Copy all the lines below without altering anything.

=== Begin Enclosure ===

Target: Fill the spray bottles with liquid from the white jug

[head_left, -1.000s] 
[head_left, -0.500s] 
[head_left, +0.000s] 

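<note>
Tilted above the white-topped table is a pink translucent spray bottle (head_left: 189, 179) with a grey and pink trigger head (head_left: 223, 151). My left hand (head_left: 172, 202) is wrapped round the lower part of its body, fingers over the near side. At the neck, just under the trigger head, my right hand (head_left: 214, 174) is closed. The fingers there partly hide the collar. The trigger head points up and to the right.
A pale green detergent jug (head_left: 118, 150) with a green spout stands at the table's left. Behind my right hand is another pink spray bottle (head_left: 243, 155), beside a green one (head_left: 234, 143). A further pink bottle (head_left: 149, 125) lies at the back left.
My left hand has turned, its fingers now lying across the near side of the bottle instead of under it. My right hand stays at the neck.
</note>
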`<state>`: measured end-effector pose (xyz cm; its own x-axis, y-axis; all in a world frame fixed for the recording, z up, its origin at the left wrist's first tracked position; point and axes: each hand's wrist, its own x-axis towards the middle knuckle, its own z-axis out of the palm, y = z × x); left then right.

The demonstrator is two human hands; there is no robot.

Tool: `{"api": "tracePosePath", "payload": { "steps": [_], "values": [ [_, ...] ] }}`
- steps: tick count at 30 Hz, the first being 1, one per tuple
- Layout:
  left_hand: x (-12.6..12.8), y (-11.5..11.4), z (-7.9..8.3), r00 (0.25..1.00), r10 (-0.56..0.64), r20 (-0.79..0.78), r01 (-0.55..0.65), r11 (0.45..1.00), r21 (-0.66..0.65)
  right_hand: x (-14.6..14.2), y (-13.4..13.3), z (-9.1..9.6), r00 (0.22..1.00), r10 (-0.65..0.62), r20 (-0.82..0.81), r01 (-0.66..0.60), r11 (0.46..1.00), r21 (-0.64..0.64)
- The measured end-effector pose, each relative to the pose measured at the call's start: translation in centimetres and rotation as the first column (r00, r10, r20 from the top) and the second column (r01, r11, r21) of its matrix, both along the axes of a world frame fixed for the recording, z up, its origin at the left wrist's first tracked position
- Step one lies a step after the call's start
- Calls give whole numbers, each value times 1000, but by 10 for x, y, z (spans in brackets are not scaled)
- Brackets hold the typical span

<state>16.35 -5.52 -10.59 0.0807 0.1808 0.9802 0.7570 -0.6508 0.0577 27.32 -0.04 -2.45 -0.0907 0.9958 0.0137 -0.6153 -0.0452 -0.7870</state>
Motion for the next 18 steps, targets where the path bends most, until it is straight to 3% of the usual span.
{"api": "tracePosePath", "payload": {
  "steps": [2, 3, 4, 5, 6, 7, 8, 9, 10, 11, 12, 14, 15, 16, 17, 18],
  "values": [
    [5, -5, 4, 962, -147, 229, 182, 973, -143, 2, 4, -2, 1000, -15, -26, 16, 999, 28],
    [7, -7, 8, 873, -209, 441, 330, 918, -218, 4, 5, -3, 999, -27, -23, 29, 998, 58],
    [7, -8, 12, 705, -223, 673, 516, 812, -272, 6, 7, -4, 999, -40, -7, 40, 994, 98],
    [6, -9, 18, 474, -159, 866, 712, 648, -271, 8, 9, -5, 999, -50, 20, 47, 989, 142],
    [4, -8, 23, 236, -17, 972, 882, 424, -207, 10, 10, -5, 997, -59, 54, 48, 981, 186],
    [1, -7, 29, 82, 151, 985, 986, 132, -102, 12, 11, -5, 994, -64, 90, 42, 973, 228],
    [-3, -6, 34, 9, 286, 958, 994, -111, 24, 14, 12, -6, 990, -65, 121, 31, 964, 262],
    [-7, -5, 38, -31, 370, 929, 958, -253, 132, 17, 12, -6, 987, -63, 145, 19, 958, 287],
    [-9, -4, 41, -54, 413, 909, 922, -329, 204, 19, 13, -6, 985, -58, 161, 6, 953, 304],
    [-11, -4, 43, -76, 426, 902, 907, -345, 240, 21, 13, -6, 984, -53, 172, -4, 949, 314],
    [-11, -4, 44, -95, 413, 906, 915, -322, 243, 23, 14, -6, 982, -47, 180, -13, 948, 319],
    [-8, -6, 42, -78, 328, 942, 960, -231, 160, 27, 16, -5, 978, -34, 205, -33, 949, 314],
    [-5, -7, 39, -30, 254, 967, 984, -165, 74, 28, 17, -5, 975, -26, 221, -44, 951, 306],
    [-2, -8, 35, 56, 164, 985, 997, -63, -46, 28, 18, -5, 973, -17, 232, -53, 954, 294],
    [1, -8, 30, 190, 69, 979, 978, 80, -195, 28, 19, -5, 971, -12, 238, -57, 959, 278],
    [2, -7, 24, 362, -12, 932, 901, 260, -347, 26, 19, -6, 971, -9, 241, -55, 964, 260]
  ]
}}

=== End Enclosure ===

- [RESULT OF THE TASK]
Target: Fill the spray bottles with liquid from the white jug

[head_left, -1.000s] 
[head_left, -0.500s] 
[head_left, +0.000s] 

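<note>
Tilted above the white-topped table is a pink translucent spray bottle (head_left: 189, 179) with a grey and pink trigger head (head_left: 223, 151). My left hand (head_left: 172, 202) is wrapped round the lower part of its body, fingers over the near side. At the neck, just under the trigger head, my right hand (head_left: 214, 174) is closed. The fingers there partly hide the collar. The trigger head points up and to the right.
A pale green detergent jug (head_left: 118, 150) with a green spout stands at the table's left. Behind my right hand is another pink spray bottle (head_left: 243, 155), beside a green one (head_left: 234, 143). A further pink bottle (head_left: 149, 125) lies at the back left.
My left hand has turned, its fingers now lying across the near side of the bottle instead of under it. My right hand stays at the neck.
</note>
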`<state>`: measured end-effector pose (xyz cm; its own x-axis, y-axis; all in a world frame fixed for the recording, z up, its origin at the left wrist's first tracked position; point and axes: each hand's wrist, its own x-axis towards the middle knuckle, its own z-axis out of the palm, y = z × x); left then right.

The demonstrator is two human hands; there is no robot.

Tool: `{"api": "tracePosePath", "payload": { "steps": [_], "values": [ [_, ...] ] }}`
- steps: tick count at 30 Hz, the first being 1, one per tuple
- Layout:
  left_hand: x (-12.6..12.8), y (-11.5..11.4), z (-7.9..8.3), r00 (0.25..1.00), r10 (-0.56..0.64), r20 (-0.79..0.78), r01 (-0.55..0.65), r11 (0.45..1.00), r21 (-0.66..0.65)
  right_hand: x (-14.6..14.2), y (-13.4..13.3), z (-9.1..9.6), r00 (0.22..1.00), r10 (-0.65..0.62), r20 (-0.82..0.81), r01 (-0.66..0.60), r11 (0.46..1.00), r21 (-0.64..0.64)
- The measured end-effector pose, each relative to the pose measured at the call's start: translation in centimetres and rotation as the first column (r00, r10, r20 from the top) and the second column (r01, r11, r21) of its matrix, both along the axes of a world frame fixed for the recording, z up, its origin at the left wrist's first tracked position
- Step one lies a step after the call's start
- Calls give whole numbers, each value times 1000, but by 10 for x, y, z (spans in brackets are not scaled)
- Brackets hold the typical span

<state>16.35 -5.52 -10.59 0.0807 0.1808 0.9802 0.7570 -0.6508 0.0577 27.32 -0.04 -2.45 -0.0907 0.9958 0.0137 -0.6153 -0.0452 -0.7870</state>
Motion for the next 18 steps, targets where the path bends most, until it is straight to 3% of the usual span.
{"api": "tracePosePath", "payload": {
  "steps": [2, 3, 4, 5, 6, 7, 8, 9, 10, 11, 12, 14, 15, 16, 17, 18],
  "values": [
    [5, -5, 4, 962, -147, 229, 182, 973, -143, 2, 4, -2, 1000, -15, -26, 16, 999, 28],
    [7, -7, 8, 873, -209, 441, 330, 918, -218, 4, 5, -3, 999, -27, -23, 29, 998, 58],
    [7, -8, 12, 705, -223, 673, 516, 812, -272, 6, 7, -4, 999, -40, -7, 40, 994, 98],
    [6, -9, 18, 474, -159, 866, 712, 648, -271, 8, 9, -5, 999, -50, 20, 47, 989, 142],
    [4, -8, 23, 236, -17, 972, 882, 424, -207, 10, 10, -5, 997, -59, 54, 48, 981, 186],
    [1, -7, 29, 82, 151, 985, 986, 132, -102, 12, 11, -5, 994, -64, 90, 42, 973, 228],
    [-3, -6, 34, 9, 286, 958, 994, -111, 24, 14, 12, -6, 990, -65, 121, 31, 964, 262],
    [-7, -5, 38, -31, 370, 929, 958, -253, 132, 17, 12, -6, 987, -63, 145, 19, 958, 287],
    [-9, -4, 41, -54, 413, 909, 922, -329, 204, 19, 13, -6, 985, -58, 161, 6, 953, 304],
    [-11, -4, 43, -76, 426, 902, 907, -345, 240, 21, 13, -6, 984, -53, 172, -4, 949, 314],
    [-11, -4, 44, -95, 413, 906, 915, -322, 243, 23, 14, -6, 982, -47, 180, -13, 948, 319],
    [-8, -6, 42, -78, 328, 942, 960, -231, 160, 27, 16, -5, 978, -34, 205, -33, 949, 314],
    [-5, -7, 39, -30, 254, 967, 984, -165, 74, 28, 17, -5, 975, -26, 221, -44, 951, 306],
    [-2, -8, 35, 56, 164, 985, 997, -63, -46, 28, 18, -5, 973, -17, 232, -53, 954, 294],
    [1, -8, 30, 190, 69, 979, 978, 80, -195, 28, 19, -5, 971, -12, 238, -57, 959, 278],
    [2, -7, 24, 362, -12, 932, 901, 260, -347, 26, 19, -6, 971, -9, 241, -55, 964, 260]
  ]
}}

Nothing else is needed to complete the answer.